Re: Applications that use thousands of data containers?
- From: Simon Richard Clarkstone <s.r.clarkstone@xxxxxxxxxxxx>
- Date: Sat, 28 Apr 2007 05:44:47 +0100
JohnQ wrote:
What are some applications and domains that use many containers (lists, maps, arrays, whatever) in one program? Within the science of programming, hashtables that are implemented using a list container for the buckets which could then have 1000's of lists (not that that would be a good design though). But what are some domains and application programs that use many (hundreds or thousands) of containers do get their job done? (Please note that I'm not referring to the number of elements in the containers, but rather containers themselves).
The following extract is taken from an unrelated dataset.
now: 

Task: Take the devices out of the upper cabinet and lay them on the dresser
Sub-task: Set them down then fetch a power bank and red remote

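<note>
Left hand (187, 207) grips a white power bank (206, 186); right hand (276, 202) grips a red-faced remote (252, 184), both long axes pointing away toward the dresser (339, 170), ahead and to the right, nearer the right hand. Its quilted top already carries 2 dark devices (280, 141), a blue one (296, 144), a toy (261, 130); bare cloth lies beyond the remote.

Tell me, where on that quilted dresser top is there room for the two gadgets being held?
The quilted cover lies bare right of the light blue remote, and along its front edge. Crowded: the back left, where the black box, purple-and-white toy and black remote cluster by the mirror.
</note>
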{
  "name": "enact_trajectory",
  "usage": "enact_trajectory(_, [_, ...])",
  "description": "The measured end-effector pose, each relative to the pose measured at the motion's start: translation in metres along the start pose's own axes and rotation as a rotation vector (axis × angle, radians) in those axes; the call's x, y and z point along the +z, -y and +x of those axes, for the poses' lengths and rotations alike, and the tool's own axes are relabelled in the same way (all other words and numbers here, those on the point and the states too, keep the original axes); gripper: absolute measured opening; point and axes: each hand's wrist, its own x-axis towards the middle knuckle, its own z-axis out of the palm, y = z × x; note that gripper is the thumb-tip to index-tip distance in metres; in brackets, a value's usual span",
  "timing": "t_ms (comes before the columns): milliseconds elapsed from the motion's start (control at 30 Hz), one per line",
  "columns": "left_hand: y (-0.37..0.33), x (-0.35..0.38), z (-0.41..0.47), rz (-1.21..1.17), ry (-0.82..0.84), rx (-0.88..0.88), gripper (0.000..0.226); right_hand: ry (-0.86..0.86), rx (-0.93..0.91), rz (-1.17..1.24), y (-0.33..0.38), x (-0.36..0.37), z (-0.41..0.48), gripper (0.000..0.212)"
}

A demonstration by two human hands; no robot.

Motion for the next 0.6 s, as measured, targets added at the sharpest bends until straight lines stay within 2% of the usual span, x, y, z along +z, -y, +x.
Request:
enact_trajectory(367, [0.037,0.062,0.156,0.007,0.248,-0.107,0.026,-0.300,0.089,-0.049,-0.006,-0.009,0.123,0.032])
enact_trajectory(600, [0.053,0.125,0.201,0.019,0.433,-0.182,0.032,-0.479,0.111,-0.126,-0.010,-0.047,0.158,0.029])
Some types of RPG. Roguelike games could plausibly have a container for every tile on every level of the dungeon, to hold the contents of the tile. A game of Nethack will have (say) 55 levels, each 80*22 tiles, making a total of 96800 containers, almost all of which are empty. I suspect Nethack actually uses a sparse representation of some type, but mostly because much of its design is 20 years old and was designed for much less powerful machines than modern PCs. Also, only one level at a time is in memory: the others are on-disk. A modern roguelike might actually use one container per tile, and keep all levels in memory. In addition, I know some have a list of "special properties" for each object or monster, which will add a further container per game object.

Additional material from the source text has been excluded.